Work to be completed – Set down the data below without change, skipping the pictures it holds.
[Start of section]
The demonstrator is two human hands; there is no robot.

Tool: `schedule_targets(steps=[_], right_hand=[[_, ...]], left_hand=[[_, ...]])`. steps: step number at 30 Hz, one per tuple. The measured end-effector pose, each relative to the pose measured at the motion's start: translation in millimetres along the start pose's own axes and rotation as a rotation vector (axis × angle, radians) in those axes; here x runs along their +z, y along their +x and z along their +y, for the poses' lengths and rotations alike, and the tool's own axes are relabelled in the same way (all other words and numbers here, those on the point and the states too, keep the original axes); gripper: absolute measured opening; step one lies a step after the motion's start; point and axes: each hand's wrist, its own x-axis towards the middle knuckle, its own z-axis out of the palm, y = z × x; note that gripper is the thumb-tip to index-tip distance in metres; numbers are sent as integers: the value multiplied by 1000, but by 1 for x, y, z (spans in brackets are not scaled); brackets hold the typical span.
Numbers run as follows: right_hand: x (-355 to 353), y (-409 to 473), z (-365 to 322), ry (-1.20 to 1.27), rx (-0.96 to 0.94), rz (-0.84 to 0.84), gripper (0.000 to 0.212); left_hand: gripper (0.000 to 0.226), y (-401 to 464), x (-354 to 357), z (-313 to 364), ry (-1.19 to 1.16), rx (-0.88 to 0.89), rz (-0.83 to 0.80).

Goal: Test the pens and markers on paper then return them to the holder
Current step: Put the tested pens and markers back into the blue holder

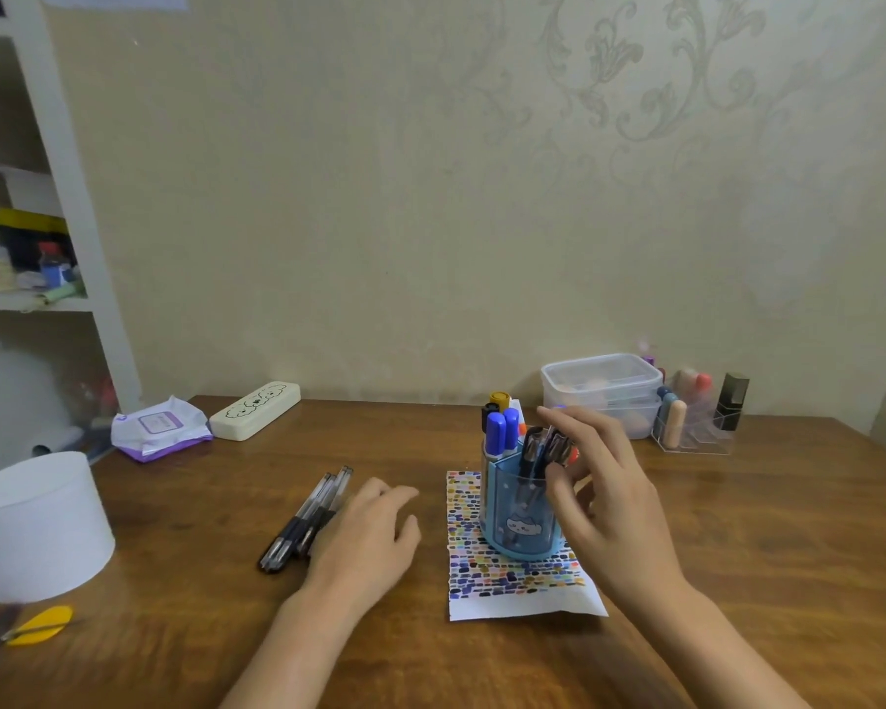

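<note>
A blue translucent pen holder (520, 509) with a cat picture stands on a sheet of paper (512, 580) covered in small colour swatches. Blue-capped markers (502, 432) and dark pens stand in it. My right hand (604, 498) is at the holder's right side, its thumb and fingers pinching a dark pen (558, 447) that stands in the holder. My left hand (369, 534) rests on the desk with relaxed fingers, right beside three clear-barrelled pens (308, 514) lying together on the wood.
A white lampshade (37, 524) and yellow-handled scissors (37, 626) sit at front left. A wipes pack (157, 427) and a cream pencil case (254, 410) lie at the back left. A clear lidded box (602, 386) and an acrylic organiser (696, 422) stand back right.
</note>
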Motion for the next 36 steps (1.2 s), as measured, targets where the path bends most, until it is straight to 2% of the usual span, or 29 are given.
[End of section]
Answer –
The demonstrator is two human hands; there is no robot.

Tool: `schedule_targets(steps=[_], right_hand=[[_, ...]], left_hand=[[_, ...]])`. steps: step number at 30 Hz, one per tuple. The measured end-effector pose, each relative to the pose measured at the motion's start: translation in millimetres along the start pose's own axes and rotation as a rotation vector (axis × angle, radians) in those axes; here x runs along their +z, y along their +x and z along their +y, for the poses' lengths and rotations alike, and the tool's own axes are relabelled in the same way (all other words and numbers here, those on the point and the states too, keep the original axes); gripper: absolute measured opening; step one lies a step after the motion's start; point and axes: each hand's wrist, its own x-axis towards the middle knuckle, its own z-axis out of the palm, y = z × x; note that gripper is the thumb-tip to index-tip distance in metres; numbers are sent as integers: the value multiplied by 1000, but by 1 for x, y, z (spans in brackets are not scaled); brackets hold the typical span.
Numbers run as follows: right_hand: x (-355 to 353), y (-409 to 473), z (-365 to 322), ry (-1.20 to 1.27), rx (-0.96 to 0.94), rz (-0.84 to 0.84), gripper (0.000 to 0.212); left_hand: gripper (0.000 to 0.226), y (-401 to 464), x (-354 to 357), z (-313 to 364), ry (-1.19 to 1.16), rx (-0.88 to 0.89), rz (-0.83 to 0.80).

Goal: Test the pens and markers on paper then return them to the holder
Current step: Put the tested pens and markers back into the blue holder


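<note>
A blue translucent pen holder (520, 509) with a cat picture stands on a sheet of paper (512, 580) covered in small colour swatches. Blue-capped markers (502, 432) and dark pens stand in it. My right hand (604, 498) is at the holder's right side, its thumb and fingers pinching a dark pen (558, 447) that stands in the holder. My left hand (369, 534) rests on the desk with relaxed fingers, right beside three clear-barrelled pens (308, 514) lying together on the wood.
A white lampshade (37, 524) and yellow-handled scissors (37, 626) sit at front left. A wipes pack (157, 427) and a cream pencil case (254, 410) lie at the back left. A clear lidded box (602, 386) and an acrylic organiser (696, 422) stand back right.
</note>
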Motion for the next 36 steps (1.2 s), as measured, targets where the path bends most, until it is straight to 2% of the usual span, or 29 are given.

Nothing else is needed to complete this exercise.